Segment Start: Raw data

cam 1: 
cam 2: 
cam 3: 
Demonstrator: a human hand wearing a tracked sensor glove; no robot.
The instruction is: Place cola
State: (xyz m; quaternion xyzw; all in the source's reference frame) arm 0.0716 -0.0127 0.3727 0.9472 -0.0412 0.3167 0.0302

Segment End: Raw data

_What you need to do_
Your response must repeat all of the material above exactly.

_Exercise solution_
cam 1: 
cam 2: 
cam 3: 
Demonstrator: a human hand wearing a tracked sensor glove; no robot.
The instruction is: Place cola
State: (xyz m; quaternion xyzw; all in the source's reference frame) arm 0.0716 -0.0127 0.3727 0.9472 -0.0412 0.3167 0.0302

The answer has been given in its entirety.